En six épisodes, la série arrive à esquisser un portrait des questions politiques et sociales entourant le sort que réservent les pays riches aux migrants et demandeurs d’asile.
Photo: Ben King Netflix En six épisodes, la série arrive à esquisser un portrait des questions politiques et sociales entourant le sort que réservent les pays riches aux migrants et demandeurs d’asile.

La vaste question de l’immigration, plus particulièrement celle du sort des demandeurs d’asile dans les pays occidentaux, fait souvent les manchettes. Pourtant, ce sujet délicat est rarement exploité en fiction télévisuelle. Ou si peu.
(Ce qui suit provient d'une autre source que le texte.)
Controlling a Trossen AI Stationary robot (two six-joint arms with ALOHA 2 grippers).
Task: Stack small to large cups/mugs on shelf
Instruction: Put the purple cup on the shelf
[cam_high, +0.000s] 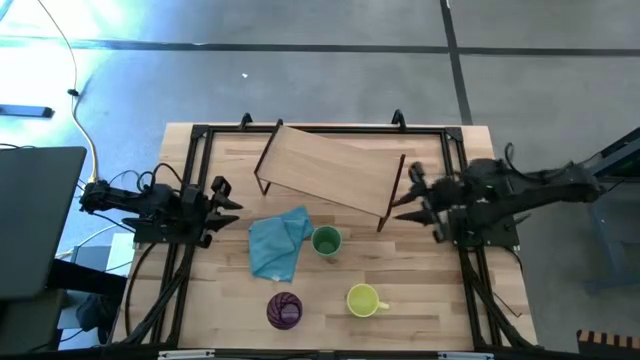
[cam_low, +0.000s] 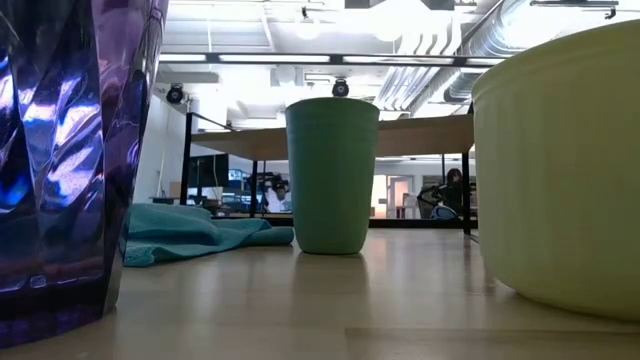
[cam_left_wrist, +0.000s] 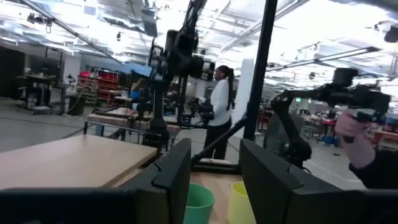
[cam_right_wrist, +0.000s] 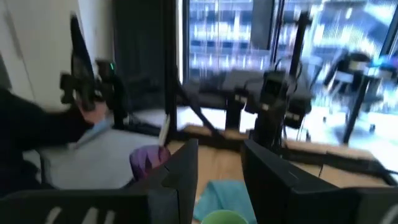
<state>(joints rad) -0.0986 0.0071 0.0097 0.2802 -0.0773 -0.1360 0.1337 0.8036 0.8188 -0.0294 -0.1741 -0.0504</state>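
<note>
The shelf (cam_high: 330, 170), a light-wood board on thin dark legs, stands at the table's far middle, turned askew. In front of it a green cup (cam_high: 326, 241) stands upright. A yellow mug (cam_high: 362, 300) and a purple tumbler (cam_high: 284, 310) stand near the front edge. My left gripper (cam_high: 225, 200) waits open at the table's left, level, facing the green cup (cam_left_wrist: 199, 202) and the yellow mug (cam_left_wrist: 239, 202). My right gripper (cam_high: 408, 195) hangs open above the table's right side, by the shelf's right end, with nothing between its fingers.
A light blue cloth (cam_high: 278, 243) lies crumpled just left of the green cup. A black frame (cam_high: 195, 150) runs around the tabletop. A person (cam_left_wrist: 219, 106) stands in the room beyond the table, and a hand (cam_left_wrist: 351, 130) shows there too.
</note>
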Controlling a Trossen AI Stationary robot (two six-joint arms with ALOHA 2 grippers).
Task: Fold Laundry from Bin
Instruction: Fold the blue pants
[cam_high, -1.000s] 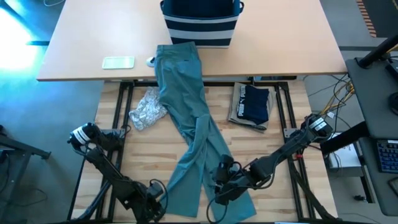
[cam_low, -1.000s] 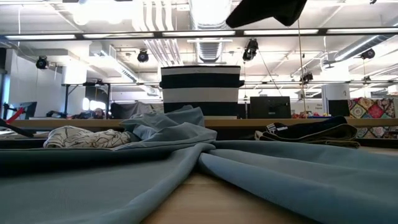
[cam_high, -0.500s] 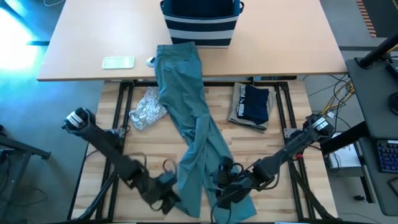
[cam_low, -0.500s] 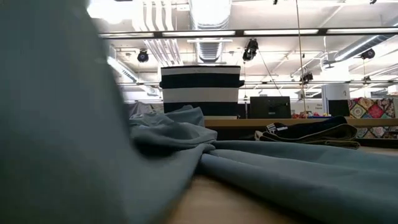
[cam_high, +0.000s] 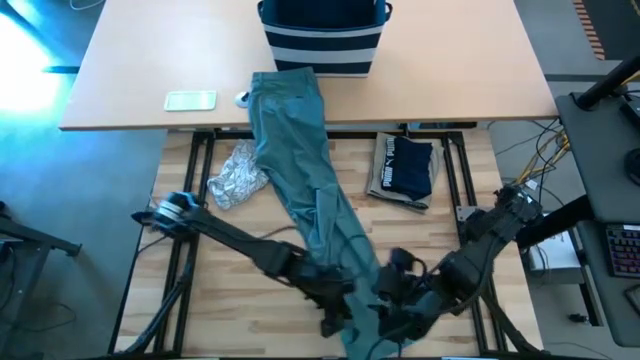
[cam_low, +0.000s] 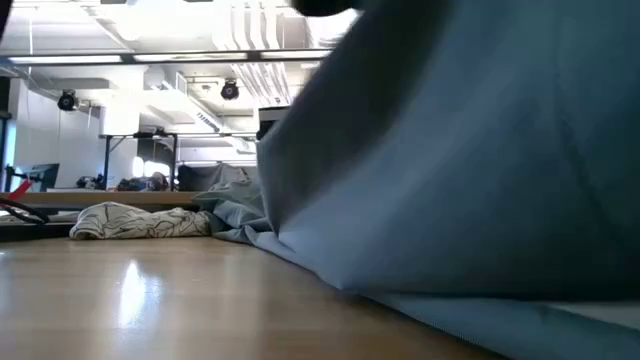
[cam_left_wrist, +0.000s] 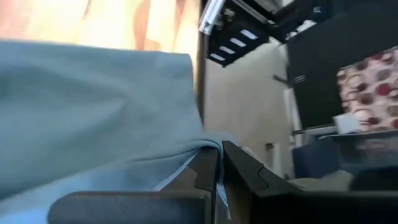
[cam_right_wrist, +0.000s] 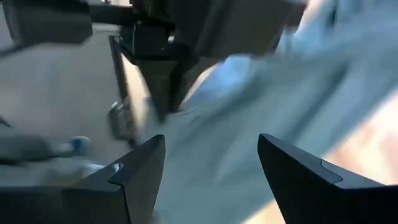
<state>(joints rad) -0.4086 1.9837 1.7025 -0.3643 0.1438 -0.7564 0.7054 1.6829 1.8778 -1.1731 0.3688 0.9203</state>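
High view shows the left gripper (cam_high: 335, 312), a second ago off to the left of the long teal-green soft trousers (cam_high: 300, 150), now pinched shut on their near hem, carried across to meet the right gripper (cam_high: 392, 305), whose fingers stand wide apart just beside it. Cloth now lifts past the low view. I judge a hem-to-waist fold is starting; the navy white-striped fabric bin (cam_high: 322, 45) sits at the far edge.

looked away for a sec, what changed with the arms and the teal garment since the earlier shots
The left gripper swept in from the table's left side to the near end of the teal garment and shut on its edge, dragging that cloth toward the right gripper, which stayed open and shifted slightly right. In the low view the cloth now hangs lifted. The bin, patterned garment and navy garment stayed put.
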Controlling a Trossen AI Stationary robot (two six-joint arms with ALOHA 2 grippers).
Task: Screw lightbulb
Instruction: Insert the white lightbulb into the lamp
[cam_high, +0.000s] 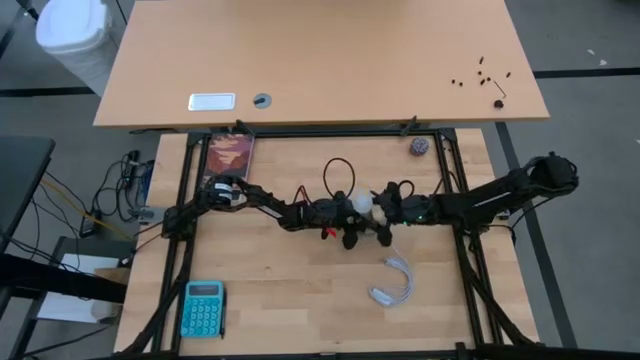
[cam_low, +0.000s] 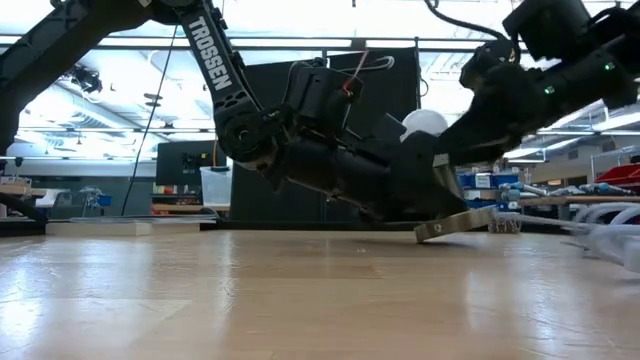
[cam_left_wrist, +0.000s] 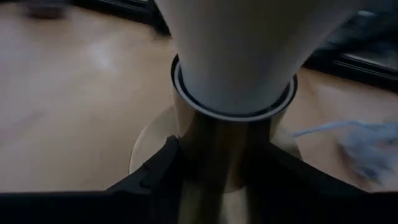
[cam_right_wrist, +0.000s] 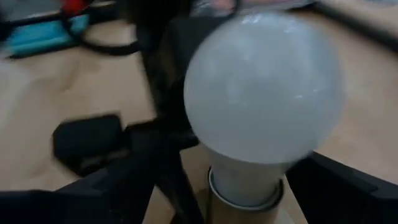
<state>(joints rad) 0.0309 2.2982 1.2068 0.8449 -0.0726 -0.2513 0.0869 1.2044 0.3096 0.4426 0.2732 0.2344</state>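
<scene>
White frosted lightbulb, rounded dome narrowing to a neck; seated in a brass-toned cylindrical socket on a round base plate, tipped off the table on one edge in the low view. Location: mid-table, between the two arms.

Left gripper: dark fingers clamped on the socket barrel below the bulb.

Right gripper: fingers either side of the bulb's neck; contact cannot be told.

Handling, judged: light, hollow, smooth and slippery, breakable under squeeze. Hold lightly low on the dome and turn in short twists while the socket is braced.

Nearby: loose white cable, wooden table.
</scene>
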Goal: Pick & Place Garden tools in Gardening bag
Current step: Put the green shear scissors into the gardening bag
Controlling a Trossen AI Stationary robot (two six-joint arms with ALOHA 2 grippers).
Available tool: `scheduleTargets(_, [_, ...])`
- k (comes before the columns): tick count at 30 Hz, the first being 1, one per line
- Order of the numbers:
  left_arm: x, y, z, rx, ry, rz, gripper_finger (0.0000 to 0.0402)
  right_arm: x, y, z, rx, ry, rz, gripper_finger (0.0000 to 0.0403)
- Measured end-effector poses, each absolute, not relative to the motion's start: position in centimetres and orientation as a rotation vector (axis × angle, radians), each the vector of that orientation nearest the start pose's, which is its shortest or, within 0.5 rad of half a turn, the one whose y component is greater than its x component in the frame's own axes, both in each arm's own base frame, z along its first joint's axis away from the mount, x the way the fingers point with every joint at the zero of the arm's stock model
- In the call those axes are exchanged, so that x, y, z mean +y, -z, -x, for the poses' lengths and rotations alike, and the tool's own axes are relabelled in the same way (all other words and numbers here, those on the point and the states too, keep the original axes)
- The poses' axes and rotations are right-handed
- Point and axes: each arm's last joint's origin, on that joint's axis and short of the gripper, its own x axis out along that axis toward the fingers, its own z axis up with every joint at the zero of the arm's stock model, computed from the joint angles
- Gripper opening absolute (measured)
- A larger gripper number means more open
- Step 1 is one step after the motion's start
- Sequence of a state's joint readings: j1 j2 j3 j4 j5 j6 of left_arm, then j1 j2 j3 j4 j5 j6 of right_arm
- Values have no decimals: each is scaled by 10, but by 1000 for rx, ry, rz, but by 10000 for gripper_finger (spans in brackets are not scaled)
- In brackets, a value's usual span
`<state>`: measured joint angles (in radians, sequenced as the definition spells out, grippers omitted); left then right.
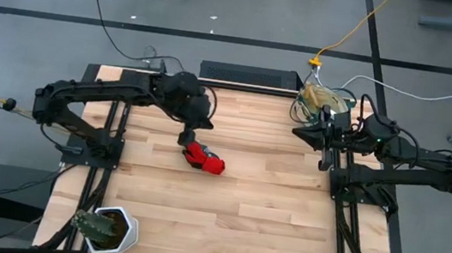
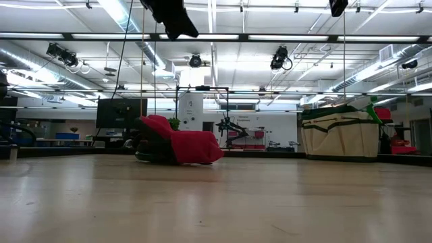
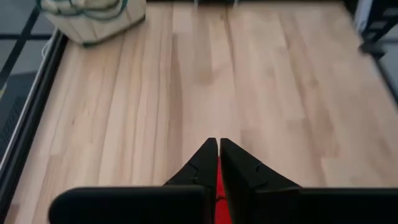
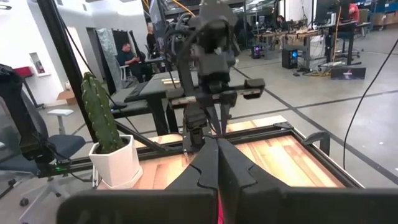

Cette minisérie australienne, inspirée d’histoires vraies, fait œuvre utile (et émouvante) en relatant le passage de quatre personnes dans un centre de détention d’immigrants au milieu des années 2000, dont celui d’une résidente permanente australienne aux prises avec des problèmes de santé mentale, qui s’y est retrouvée « par erreur »…

Ce suspense politique et psychologique, coproduit et cocréé par l’actrice Cate Blanchett, qui y tient un rôle de soutien, s’organise au départ autour de l’histoire de Sofie, une jeune femme victime d’une secte qui a fui sa famille et l’hôpital psychiatrique et qui se fait passer pour une ressortissante allemande pour être extradée et peut-être pour oublier son lourd passé. Se jouxtent à ce récit celui d’Ameer, un détenu d’origine afghane qui a fait traverser sa femme et ses filles avant lui, une décision aux conséquences funestes ; celui d’un nouveau gardien au centre, pris dans un dilemme moral et financier par rapport à cet emploi payant, mais difficile, et celui de la nouvelle directrice de cet établissement qui doit gérer des scandales, tiraillée entre ses responsabilités et sa conscience. En six épisodes, la série arrive à esquisser un portrait des questions politiques et sociales entourant le sort que réservent les pays riches aux migrants et demandeurs d’asile, marqué par l’attente, la violence et, dans bien des cas, par le non-respect des droits fondamentaux. Le fait qu’elle se penche également sur l’effet parfois dévastateur de ce système carcéral sur ceux qui y travaillent la rend encore plus intéressante. Et captivante.